### What you need to do
Report how many lines below contain the word "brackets", and give only that number.

### Dataset section
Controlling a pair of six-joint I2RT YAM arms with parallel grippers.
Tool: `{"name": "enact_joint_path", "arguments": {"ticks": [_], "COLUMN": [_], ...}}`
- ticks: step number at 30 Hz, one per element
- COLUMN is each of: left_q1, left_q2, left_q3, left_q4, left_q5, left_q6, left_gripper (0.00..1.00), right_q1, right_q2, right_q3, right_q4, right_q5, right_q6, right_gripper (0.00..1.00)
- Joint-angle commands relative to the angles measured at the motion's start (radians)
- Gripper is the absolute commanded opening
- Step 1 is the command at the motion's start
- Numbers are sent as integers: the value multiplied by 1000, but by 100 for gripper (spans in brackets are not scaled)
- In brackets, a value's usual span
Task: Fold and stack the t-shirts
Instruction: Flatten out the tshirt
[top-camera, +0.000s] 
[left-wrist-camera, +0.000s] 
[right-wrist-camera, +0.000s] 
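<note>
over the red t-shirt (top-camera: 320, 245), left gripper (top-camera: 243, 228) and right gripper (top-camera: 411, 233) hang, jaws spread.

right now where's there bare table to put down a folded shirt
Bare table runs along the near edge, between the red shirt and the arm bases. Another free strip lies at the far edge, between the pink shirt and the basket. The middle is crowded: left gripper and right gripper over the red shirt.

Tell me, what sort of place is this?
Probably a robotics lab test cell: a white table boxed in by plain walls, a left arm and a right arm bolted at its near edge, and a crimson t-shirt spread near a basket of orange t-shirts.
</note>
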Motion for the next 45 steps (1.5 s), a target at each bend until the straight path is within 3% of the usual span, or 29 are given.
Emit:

### Response below
2